*Exercise:* Copy the listing exactly, images excluded.
[Given material Boundary: Start]
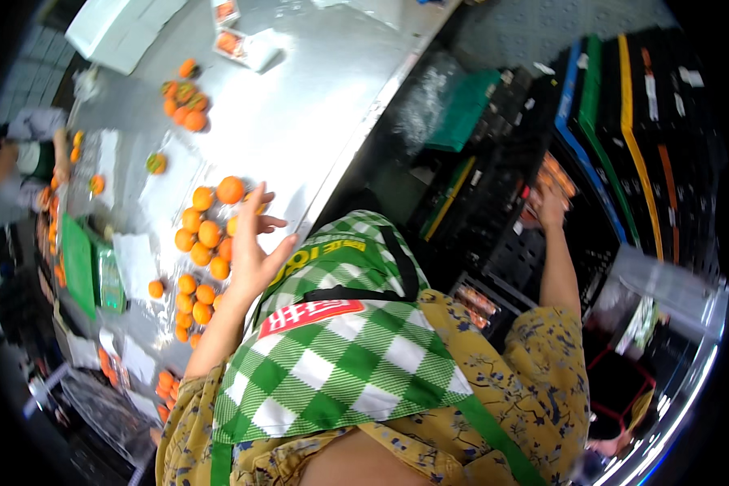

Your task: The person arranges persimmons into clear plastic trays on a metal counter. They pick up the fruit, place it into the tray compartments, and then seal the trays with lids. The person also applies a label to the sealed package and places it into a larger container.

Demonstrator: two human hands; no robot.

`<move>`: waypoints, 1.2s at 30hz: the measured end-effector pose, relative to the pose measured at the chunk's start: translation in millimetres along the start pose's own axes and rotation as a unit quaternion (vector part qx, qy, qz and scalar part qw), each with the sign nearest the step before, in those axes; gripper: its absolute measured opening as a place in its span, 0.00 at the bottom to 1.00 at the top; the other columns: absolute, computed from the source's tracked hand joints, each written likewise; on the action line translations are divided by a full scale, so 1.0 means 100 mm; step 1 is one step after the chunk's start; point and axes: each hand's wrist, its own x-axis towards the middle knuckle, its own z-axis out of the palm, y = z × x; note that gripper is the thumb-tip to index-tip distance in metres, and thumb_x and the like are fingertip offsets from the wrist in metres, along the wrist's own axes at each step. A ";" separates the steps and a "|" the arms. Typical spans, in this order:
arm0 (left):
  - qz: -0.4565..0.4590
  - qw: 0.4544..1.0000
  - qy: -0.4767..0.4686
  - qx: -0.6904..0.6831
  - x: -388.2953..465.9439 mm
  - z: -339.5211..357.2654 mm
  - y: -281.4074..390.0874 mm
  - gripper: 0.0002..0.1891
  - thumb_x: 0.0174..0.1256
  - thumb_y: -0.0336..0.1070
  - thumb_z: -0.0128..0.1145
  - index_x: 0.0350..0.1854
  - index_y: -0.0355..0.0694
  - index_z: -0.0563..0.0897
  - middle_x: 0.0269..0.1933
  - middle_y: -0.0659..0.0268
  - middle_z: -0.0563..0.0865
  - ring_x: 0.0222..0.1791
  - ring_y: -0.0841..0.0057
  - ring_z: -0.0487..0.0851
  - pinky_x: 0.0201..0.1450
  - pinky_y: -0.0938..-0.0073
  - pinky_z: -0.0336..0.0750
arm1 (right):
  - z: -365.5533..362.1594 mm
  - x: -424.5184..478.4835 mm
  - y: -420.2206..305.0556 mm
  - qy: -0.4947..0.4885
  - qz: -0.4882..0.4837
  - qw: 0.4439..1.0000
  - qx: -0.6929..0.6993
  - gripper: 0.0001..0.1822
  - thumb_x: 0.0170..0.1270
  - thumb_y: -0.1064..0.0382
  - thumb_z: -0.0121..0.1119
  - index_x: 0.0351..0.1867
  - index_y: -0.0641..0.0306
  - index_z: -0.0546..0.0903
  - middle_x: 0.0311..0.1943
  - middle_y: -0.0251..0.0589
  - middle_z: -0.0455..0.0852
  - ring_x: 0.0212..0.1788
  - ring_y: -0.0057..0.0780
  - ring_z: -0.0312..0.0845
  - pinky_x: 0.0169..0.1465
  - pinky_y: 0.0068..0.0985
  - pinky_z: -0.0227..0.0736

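My left hand hovers at the edge of a metal table, fingers apart, nothing in it. Beside and partly behind it lie several loose orange fruits in a group, with another group nearer to my forearm. My right hand reaches out to the right, onto packed orange-coloured goods in a black plastic crate. Its fingers touch or overlap the pack; whether they grip it I cannot tell. Persimmons stand in a cluster further along the table.
Stacked black crates with coloured rims stand at the right. A green scale sits on the table's far side, near a person. A white foam box and small trays of fruit lie at the table's upper part.
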 end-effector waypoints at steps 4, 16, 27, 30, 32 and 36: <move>-0.008 1.000 0.006 0.004 -0.09 -0.03 0.03 0.44 0.51 0.27 0.66 0.72 0.39 0.58 0.59 0.54 0.74 0.41 0.74 0.82 0.46 0.73 0.76 | 0.02 0.04 -0.03 -0.007 0.004 1.000 -0.012 0.25 0.51 0.63 0.67 0.54 0.57 0.78 0.59 0.56 0.73 0.58 0.53 0.72 0.59 0.39 0.70; -0.073 0.995 0.035 -0.057 -0.43 -0.12 -0.12 0.43 0.53 0.27 0.66 0.72 0.43 0.59 0.56 0.57 0.75 0.41 0.74 0.82 0.47 0.74 0.76 | -1.15 0.33 -0.72 0.282 -0.079 0.918 0.269 0.15 0.69 0.65 0.54 0.55 0.66 0.75 0.41 0.38 0.81 0.43 0.25 0.76 0.49 0.22 0.72; -0.122 0.972 0.195 -0.056 -0.55 -0.14 -0.18 0.31 0.56 0.34 0.64 0.65 0.40 0.70 0.44 0.58 0.83 0.40 0.69 0.82 0.45 0.70 0.77 | -0.63 0.58 -3.68 -0.131 -0.407 0.817 0.386 0.07 0.48 0.78 0.42 0.20 0.66 0.72 0.18 0.39 0.71 0.21 0.27 0.69 0.27 0.23 0.64; -0.159 0.960 0.222 -0.059 -0.59 -0.15 -0.17 0.21 0.58 0.34 0.63 0.56 0.40 0.79 0.43 0.59 0.84 0.40 0.70 0.83 0.44 0.71 0.77 | -0.60 0.42 -4.27 -0.222 -0.463 0.783 0.352 0.06 0.50 0.75 0.44 0.21 0.67 0.73 0.19 0.45 0.73 0.22 0.35 0.72 0.29 0.27 0.66; -0.179 0.952 0.233 -0.082 -0.54 -0.09 -0.16 0.16 0.59 0.34 0.62 0.51 0.40 0.82 0.42 0.60 0.84 0.38 0.70 0.83 0.43 0.72 0.77 | -0.66 0.30 -4.62 -0.250 -0.537 0.724 0.352 0.05 0.52 0.74 0.46 0.23 0.67 0.74 0.19 0.44 0.73 0.22 0.35 0.71 0.30 0.27 0.67; -0.181 0.925 0.303 -0.140 -0.26 0.02 0.27 0.12 0.60 0.32 0.63 0.46 0.37 0.84 0.39 0.62 0.85 0.40 0.74 0.83 0.43 0.75 0.77 | -1.03 -0.06 -5.08 -0.481 -0.497 0.661 0.290 0.15 0.63 0.72 0.53 0.52 0.64 0.75 0.18 0.37 0.72 0.22 0.19 0.68 0.29 0.21 0.66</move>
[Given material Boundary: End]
*Output for this task:*
Your task: The person arranges persimmons into clear plastic trays on a metal counter. They pick up the fruit, place it into the tray compartments, and then seal the trays with lids. The person also applies a label to the sealed package and places it into a larger container.

Demonstrator: two human hands; no robot.

`<move>`: waypoints, 1.2s at 30hz: the measured end-effector pose, relative to the pose measured at the chunk's start: translation in millimetres along the start pose's own axes and rotation as a unit quaternion (vector part qx, qy, qz and scalar part qw), each with the sign nearest the step before, in those axes; gripper: its absolute measured opening as a place in its span, 0.00 at the bottom to 1.00 at the top; the other columns: absolute, computed from the source's tracked hand joints, each written likewise; on the action line translations are divided by a full scale, so 1.0 means 100 mm; step 1 is one step after the chunk's start; point and axes: each hand's wrist, its own x-axis towards the middle knuckle, its own z-axis out of the palm, y = z × x; note that gripper is the thumb-tip to index-tip distance in metres, and thumb_x and the like are fingertip offsets from the wrist in metres, along the wrist's own axes at each step. A ";" separates the steps and a "|" the arms. Typical spans, in this order:
arm0 (left):
  - qz: -0.4565..0.4590
  - qw: 0.4544..1.0000
  - qy: -0.4767..0.4686
  - qx: -0.6904..0.6831
  - x: -388.2953..465.9439 mm
  - z: -339.5211..357.2654 mm
  - y: -281.4074..390.0874 mm
  - gripper: 0.0002..0.1891
  - thumb_x: 0.0174..0.1256
  - thumb_y: -0.0336..0.1070
  - thumb_z: -0.0128..0.1145
  - index_x: 0.0350..0.1854
  - index_y: -0.0355..0.0694
  - index_z: -0.0563..0.0897
  - middle_x: 0.0269..0.1933
  - middle_y: -0.0659..0.0268
  - middle_z: -0.0563..0.0865
  - ring_x: 0.0222..0.1791
  - ring_y: -0.0841..0.0057
  - ring_z: -0.0487..0.0851
  - pinky_x: 0.0201..0.1450
  - pinky_y: -0.0938..-0.0073
  - pinky_z: -0.0336..0.0750
arm1 (right):
  - z: -365.5533..362.1594 mm
  - x: -424.5184..478.4835 mm
  - y: -420.2206..305.0556 mm
  - qy: -0.4947..0.4885
  - qz: -0.4882..0.4837
  - qw: 0.4439..1.0000
  - qx: -0.6929..0.6993
  - gripper: 0.0001..0.1822
  - thumb_x: 0.0170..0.1270
  - thumb_y: -0.1064..0.0382
  - thumb_z: -0.0121..0.1119
  - index_x: 0.0351..0.1867
  - index_y: -0.0641..0.0306
  - index_z: -0.0546..0.0903
  - middle_x: 0.0311..0.1943
  - middle_y: -0.0251..0.0589
  - middle_z: -0.0455..0.0852
  - ring_x: 0.0212..0.1788
  - ring_y: -0.0057..0.0780
  - ring_z: -0.0312..0.0845
  - pinky_x: 0.0169..0.1465
  - pinky_y: 0.0068..0.0985
  - pinky_z: -0.0227..0.0736

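My left hand hovers at the edge of a metal table, fingers apart, nothing in it. Beside and partly behind it lie several loose orange fruits in a group, with another group nearer to my forearm. My right hand reaches out to the right, onto packed orange-coloured goods in a black plastic crate. Its fingers touch or overlap the pack; whether they grip it I cannot tell. Persimmons stand in a cluster further along the table.
Stacked black crates with coloured rims stand at the right. A green scale sits on the table's far side, near a person. A white foam box and small trays of fruit lie at the table's upper part.
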 end-effector waypoints at steps 4, 16, 27, 30, 32 and 36: <move>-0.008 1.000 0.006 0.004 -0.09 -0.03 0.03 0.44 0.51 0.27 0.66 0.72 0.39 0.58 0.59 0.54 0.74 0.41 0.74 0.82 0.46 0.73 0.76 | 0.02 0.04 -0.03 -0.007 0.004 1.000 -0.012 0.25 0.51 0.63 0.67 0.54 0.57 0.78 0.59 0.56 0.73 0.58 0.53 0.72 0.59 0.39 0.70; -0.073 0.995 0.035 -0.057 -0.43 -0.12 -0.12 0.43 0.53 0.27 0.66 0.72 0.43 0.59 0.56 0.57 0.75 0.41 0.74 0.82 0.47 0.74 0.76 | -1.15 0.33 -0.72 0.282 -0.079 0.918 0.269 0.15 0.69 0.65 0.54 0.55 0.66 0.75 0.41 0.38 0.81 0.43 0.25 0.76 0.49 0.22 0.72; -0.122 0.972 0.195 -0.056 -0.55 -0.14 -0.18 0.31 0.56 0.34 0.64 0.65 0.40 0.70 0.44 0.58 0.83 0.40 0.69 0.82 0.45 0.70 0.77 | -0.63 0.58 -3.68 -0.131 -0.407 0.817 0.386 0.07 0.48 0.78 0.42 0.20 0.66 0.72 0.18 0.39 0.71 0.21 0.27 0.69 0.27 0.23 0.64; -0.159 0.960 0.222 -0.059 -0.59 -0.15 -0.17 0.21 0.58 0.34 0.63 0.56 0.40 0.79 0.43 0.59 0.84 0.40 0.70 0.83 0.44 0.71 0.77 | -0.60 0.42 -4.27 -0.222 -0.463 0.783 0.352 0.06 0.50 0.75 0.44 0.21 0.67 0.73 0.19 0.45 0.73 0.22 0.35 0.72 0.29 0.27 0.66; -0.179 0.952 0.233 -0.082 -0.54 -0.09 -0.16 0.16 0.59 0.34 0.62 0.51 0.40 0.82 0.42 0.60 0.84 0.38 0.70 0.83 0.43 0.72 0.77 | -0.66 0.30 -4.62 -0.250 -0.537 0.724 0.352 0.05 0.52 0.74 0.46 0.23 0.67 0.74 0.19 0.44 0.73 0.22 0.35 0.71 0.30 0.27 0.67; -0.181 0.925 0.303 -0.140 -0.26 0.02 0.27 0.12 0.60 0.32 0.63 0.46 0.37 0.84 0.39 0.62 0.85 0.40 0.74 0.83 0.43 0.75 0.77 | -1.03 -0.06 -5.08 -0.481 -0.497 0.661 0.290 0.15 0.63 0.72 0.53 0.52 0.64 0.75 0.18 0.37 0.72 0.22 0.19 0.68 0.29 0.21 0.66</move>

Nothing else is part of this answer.